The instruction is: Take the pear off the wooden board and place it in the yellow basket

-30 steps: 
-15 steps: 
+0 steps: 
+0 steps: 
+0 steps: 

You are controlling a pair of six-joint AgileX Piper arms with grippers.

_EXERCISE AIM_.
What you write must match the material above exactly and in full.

_WRITTEN RESPONSE_.
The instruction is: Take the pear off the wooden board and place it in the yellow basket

-30 steps: 
-15 steps: 
+0 steps: 
+0 steps: 
+0 steps: 

You are controlling a pair of six-joint AgileX Piper arms with grippers.

Now the output is complete.